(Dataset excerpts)

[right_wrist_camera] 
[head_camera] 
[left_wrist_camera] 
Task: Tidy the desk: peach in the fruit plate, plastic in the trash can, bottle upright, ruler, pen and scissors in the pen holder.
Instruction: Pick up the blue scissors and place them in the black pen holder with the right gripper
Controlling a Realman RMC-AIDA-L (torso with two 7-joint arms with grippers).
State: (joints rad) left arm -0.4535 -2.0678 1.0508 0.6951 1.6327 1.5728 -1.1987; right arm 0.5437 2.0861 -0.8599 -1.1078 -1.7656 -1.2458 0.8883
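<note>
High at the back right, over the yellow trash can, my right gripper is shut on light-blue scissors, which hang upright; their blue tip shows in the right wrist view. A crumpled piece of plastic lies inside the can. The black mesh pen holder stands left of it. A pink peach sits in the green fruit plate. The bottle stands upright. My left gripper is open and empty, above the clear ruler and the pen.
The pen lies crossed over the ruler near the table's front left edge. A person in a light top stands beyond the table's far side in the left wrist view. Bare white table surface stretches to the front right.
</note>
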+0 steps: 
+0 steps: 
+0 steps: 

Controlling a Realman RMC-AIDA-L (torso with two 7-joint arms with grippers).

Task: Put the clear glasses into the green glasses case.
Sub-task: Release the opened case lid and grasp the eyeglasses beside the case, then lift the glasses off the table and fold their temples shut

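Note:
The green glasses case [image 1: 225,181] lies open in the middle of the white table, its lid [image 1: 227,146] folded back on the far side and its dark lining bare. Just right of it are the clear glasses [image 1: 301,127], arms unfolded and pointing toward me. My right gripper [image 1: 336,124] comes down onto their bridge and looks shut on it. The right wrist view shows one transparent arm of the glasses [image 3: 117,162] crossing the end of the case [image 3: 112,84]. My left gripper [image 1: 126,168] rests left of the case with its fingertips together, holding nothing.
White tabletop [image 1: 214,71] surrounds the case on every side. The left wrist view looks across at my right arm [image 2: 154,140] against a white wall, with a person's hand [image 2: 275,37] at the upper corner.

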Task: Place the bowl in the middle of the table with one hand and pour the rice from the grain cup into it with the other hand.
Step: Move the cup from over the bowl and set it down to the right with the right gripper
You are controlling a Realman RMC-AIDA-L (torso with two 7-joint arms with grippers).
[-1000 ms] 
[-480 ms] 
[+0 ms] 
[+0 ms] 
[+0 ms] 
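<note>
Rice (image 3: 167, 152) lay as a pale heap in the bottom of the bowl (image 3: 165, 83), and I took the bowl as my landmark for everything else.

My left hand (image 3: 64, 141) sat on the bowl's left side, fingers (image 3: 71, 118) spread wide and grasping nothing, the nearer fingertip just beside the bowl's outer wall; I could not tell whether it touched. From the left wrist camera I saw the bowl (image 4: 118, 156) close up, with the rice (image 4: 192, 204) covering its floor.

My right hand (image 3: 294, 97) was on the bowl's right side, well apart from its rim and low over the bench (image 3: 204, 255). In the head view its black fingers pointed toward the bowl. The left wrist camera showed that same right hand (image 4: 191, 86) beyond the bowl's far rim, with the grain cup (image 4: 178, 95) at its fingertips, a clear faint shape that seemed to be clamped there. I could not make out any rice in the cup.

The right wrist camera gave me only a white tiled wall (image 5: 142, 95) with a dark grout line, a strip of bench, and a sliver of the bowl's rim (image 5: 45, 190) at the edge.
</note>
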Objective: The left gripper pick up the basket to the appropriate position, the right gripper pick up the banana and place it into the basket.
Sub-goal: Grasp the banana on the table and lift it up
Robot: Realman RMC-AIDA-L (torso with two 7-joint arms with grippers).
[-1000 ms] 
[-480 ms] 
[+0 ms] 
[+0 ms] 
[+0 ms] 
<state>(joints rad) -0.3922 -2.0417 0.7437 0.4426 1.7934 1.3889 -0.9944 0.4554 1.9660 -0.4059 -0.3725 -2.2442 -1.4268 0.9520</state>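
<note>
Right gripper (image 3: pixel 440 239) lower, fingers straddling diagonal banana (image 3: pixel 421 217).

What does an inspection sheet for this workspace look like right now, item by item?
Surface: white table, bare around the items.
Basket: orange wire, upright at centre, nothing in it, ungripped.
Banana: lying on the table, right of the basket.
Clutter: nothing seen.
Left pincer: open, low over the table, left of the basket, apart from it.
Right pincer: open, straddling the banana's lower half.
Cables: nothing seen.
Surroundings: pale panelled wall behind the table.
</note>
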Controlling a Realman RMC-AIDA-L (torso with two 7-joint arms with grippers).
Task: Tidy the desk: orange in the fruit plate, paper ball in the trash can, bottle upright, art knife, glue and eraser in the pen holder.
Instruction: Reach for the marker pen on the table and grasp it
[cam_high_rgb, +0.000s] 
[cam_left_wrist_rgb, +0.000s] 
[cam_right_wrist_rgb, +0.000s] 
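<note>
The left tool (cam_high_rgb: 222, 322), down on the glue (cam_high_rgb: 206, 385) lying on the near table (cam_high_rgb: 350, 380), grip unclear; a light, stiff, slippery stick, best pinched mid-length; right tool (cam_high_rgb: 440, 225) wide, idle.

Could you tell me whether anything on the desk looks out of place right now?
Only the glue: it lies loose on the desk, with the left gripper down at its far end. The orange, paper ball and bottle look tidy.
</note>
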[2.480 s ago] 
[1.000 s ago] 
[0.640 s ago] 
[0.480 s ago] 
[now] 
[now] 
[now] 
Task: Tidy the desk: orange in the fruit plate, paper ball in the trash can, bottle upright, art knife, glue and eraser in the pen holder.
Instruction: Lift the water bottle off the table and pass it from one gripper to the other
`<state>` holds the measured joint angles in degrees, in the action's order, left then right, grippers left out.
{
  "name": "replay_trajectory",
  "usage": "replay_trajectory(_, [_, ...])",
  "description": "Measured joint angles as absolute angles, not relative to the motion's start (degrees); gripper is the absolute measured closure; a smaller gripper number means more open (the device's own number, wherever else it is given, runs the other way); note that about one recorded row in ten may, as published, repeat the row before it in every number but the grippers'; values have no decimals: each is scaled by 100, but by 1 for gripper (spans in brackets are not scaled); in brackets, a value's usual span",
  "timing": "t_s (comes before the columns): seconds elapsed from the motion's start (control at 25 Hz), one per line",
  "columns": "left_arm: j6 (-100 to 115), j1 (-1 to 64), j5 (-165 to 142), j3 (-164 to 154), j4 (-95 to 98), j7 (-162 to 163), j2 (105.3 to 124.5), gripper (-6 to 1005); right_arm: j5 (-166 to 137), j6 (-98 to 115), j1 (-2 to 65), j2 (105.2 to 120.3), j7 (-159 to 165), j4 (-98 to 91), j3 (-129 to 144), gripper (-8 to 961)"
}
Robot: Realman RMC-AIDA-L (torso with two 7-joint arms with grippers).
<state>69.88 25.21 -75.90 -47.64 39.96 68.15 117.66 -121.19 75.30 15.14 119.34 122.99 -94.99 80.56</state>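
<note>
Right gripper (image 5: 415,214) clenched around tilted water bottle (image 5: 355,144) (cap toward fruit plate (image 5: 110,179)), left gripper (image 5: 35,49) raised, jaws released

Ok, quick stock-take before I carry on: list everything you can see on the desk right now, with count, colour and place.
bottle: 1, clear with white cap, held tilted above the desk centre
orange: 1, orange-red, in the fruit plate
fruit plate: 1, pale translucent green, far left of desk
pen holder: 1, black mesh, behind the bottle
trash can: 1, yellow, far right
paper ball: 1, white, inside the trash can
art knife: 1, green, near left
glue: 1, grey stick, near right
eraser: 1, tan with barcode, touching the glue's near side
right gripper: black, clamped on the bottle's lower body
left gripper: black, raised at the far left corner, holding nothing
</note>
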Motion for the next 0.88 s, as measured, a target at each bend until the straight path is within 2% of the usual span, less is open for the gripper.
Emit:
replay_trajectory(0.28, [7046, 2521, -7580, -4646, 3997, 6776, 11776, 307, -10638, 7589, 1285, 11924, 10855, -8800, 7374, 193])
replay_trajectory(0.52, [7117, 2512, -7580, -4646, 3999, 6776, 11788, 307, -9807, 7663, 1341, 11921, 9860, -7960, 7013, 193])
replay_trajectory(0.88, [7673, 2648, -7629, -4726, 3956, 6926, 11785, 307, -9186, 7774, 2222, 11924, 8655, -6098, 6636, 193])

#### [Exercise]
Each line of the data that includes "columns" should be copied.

#### [Problem solution]
  "timing": "t_s (comes before the columns): seconds elapsed from the motion's start (control at 25 Hz), one per line",
  "columns": "left_arm: j6 (-100 to 115), j1 (-1 to 64), j5 (-165 to 142), j3 (-164 to 154), j4 (-95 to 98), j7 (-162 to 163), j2 (105.3 to 124.5), gripper (-6 to 1005); right_arm: j5 (-166 to 137), j6 (-98 to 115), j1 (-2 to 65), j2 (105.2 to 120.3), j7 (-159 to 165), j4 (-98 to 91), j3 (-129 to 144), gripper (-8 to 961)"

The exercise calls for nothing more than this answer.